Preguntas de toxicología en los exámenes MIR: Aciertos en las respuestas de las inteligencias artificiales en comparación con un grupo de expertos en toxicología clínica
Resumen
Objetivo: Valorar la capacidad de varios sistemas de inteligencia artificial para acertar la respuesta correcta a preguntas de toxicología que se han formulado en las convocatorias del Ministerio de Sanidad para obtener plaza de médico-interno-residente (MIR), y compararla con los aciertos que a las mismas preguntas ha ofrecido un grupo de toxicólogos clínicos.
Material y métodos: Se han revisado los cuestionarios para estos exámenes de las cinco últimas convocatorias (2019-2023) y se han seleccionado preguntas de toxicología. Estas preguntas se han pasado a siete chatbots de inteligencia artificial (ChatGPT, Gemini, Copilot, Luzia, Claude, Deepseek y Le Chat), solicitando las respuestas correctas. Las mismas preguntas se formularon también a un grupo de toxicólogos. Se ha valorado el número de respuestas acertadas por cada uno de los participantes.

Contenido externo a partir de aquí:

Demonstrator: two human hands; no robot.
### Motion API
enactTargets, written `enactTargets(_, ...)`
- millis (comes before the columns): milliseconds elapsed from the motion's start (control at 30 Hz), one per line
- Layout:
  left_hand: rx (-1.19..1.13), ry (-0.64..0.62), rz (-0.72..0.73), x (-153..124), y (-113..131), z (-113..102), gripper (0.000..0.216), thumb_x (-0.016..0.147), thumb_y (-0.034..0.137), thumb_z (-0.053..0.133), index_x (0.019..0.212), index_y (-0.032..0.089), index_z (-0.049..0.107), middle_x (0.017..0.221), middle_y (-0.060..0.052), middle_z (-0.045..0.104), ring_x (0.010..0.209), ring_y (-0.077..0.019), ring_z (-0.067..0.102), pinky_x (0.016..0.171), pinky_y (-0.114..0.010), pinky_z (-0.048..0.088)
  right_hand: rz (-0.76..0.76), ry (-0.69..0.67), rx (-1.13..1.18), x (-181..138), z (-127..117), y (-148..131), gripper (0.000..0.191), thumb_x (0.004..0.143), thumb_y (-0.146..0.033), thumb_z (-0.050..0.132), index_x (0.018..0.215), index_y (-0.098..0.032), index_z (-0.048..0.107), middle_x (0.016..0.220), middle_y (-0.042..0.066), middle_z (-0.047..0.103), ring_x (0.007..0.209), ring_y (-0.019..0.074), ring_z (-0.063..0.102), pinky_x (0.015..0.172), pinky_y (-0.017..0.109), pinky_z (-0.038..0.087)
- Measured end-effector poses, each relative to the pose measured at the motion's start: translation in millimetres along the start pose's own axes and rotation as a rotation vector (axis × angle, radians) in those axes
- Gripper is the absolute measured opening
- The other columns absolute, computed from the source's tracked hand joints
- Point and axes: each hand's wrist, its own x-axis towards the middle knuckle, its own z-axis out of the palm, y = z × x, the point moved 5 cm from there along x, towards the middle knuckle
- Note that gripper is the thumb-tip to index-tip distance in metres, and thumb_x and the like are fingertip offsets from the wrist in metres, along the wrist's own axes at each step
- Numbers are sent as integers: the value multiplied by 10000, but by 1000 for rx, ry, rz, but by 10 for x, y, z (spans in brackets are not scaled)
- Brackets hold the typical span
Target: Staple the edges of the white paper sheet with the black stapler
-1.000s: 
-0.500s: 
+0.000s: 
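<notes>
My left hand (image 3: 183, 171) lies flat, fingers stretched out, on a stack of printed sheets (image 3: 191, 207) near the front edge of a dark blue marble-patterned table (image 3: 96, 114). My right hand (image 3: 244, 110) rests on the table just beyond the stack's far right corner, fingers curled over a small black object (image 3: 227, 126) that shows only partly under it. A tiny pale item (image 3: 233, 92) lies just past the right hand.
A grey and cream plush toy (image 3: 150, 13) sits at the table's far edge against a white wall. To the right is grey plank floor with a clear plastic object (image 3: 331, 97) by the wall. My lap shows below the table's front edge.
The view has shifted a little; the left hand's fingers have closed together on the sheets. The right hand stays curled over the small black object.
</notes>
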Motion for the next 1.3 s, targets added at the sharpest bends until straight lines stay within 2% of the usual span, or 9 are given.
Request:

Resultados: Se han incluido 44 preguntas. El tiempo cronometrado para completar este examen por parte de las inteligencias artificiales fue de 1,01 [0,82-1,52] minutos, mientras que el tiempo estimado que precisaron los toxicólogos fue de 42,00 [28,50-53,50] minutos (p<0,001). Las inteligencias artificiales acertaron una mediana de 41 [39-42] respuestas, mientras que la mediana de respuestas acertadas por el grupo de toxicólogos fue de 32 [26-36] (p<0,001). En el grupo de toxicólogos no se encontraron diferencias en los aciertos en función de su edad, sexo o especialidad médica. Tampoco se han encontrado diferencias en los aciertos entre preguntas teóricas y casos clínicos.
Conclusiones: Los chatbots de inteligencia artificial contestan las preguntas de toxicología de los exámenes MIR más rápidamente y obtienen mejores resultados que un grupo de toxicólogos.
Palabras Clave
Toxicología clínica. Médico Residente. Examen MIR. Examen de toxicología. Inteligencia artificial.